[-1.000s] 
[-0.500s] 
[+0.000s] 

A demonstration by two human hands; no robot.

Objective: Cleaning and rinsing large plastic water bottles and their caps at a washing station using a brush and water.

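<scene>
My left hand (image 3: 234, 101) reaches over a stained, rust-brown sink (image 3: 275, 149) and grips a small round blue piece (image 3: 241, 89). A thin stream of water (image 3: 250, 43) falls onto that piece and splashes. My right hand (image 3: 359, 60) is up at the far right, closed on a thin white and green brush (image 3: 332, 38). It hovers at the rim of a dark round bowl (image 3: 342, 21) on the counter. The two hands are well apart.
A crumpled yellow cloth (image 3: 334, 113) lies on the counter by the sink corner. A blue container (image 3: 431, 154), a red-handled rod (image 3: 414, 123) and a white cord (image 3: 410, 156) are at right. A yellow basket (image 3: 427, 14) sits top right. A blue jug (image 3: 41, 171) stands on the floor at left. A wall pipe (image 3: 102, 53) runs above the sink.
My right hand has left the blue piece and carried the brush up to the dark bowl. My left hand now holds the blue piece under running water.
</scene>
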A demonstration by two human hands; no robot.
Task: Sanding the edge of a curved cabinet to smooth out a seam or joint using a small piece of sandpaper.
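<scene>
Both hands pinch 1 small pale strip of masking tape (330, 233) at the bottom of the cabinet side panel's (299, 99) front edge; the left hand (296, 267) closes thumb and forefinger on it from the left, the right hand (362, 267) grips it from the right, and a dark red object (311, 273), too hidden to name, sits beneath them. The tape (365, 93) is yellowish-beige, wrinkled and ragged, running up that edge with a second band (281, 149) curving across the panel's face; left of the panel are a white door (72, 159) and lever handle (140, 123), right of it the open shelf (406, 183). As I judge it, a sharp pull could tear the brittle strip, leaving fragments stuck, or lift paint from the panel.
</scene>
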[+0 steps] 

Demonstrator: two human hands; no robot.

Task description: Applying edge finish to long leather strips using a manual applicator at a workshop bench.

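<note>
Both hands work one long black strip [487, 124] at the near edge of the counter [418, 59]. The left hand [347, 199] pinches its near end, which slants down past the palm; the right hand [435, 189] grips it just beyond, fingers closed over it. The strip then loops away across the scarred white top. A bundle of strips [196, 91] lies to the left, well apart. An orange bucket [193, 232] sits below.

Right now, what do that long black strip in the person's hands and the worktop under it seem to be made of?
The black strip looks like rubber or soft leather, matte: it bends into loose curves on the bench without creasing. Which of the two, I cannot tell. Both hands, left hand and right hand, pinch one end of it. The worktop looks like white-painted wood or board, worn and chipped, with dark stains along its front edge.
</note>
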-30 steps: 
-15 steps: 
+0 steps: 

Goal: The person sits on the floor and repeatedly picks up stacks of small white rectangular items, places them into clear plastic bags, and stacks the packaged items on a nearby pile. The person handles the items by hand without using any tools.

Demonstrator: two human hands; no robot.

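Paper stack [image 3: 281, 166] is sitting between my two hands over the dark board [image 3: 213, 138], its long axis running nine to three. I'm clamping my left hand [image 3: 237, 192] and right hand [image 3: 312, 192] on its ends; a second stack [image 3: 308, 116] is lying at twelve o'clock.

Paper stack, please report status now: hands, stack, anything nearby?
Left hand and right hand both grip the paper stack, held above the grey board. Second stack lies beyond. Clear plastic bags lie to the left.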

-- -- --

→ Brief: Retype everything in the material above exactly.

→ Answer space:
[-1.000s] 
[-0.500s] 
[+0.000s] 

A demonstration by two human hands; no robot.

Objective: Cleaning and rinsing large plastic water bottles and their caps at a washing station using a brush and water.

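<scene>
My left hand (image 3: 234, 101) reaches over a stained, rust-brown sink (image 3: 275, 149) and grips a small round blue piece (image 3: 241, 89). A thin stream of water (image 3: 250, 43) falls onto that piece and splashes. My right hand (image 3: 359, 60) is up at the far right, closed on a thin white and green brush (image 3: 332, 38). It hovers at the rim of a dark round bowl (image 3: 342, 21) on the counter. The two hands are well apart.
A crumpled yellow cloth (image 3: 334, 113) lies on the counter by the sink corner. A blue container (image 3: 431, 154), a red-handled rod (image 3: 414, 123) and a white cord (image 3: 410, 156) are at right. A yellow basket (image 3: 427, 14) sits top right. A blue jug (image 3: 41, 171) stands on the floor at left. A wall pipe (image 3: 102, 53) runs above the sink.
My right hand has left the blue piece and carried the brush up to the dark bowl. My left hand now holds the blue piece under running water.
</scene>
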A demonstration by two human hands; no robot.
Task: Sanding the edge of a curved cabinet to smooth out a seam or joint using a small piece of sandpaper.
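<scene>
Both hands pinch 1 small pale strip of masking tape (330, 233) at the bottom of the cabinet side panel's (299, 99) front edge; the left hand (296, 267) closes thumb and forefinger on it from the left, the right hand (362, 267) grips it from the right, and a dark red object (311, 273), too hidden to name, sits beneath them. The tape (365, 93) is yellowish-beige, wrinkled and ragged, running up that edge with a second band (281, 149) curving across the panel's face; left of the panel are a white door (72, 159) and lever handle (140, 123), right of it the open shelf (406, 183). As I judge it, a sharp pull could tear the brittle strip, leaving fragments stuck, or lift paint from the panel.
</scene>
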[+0 steps] 

Demonstrator: two human hands; no robot.

Task description: Applying edge finish to long leather strips using a manual applicator at a workshop bench.

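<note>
Both hands work one long black strip [487, 124] at the near edge of the counter [418, 59]. The left hand [347, 199] pinches its near end, which slants down past the palm; the right hand [435, 189] grips it just beyond, fingers closed over it. The strip then loops away across the scarred white top. A bundle of strips [196, 91] lies to the left, well apart. An orange bucket [193, 232] sits below.

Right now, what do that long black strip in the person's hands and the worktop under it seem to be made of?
The black strip looks like rubber or soft leather, matte: it bends into loose curves on the bench without creasing. Which of the two, I cannot tell. Both hands, left hand and right hand, pinch one end of it. The worktop looks like white-painted wood or board, worn and chipped, with dark stains along its front edge.
</note>
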-30 steps: 
-15 steps: 
+0 steps: 

Goal: The person sits on the floor and repeatedly picks up stacks of small white rectangular items, places them into clear plastic bags, and stacks the packaged items on a nearby pile. The person handles the items by hand without using any tools.

Demonstrator: two human hands; no robot.

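Paper stack [image 3: 281, 166] is sitting between my two hands over the dark board [image 3: 213, 138], its long axis running nine to three. I'm clamping my left hand [image 3: 237, 192] and right hand [image 3: 312, 192] on its ends; a second stack [image 3: 308, 116] is lying at twelve o'clock.

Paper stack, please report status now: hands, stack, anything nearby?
Left hand and right hand both grip the paper stack, held above the grey board. Second stack lies beyond. Clear plastic bags lie to the left.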

Nothing remains to be done, and the exercise is complete.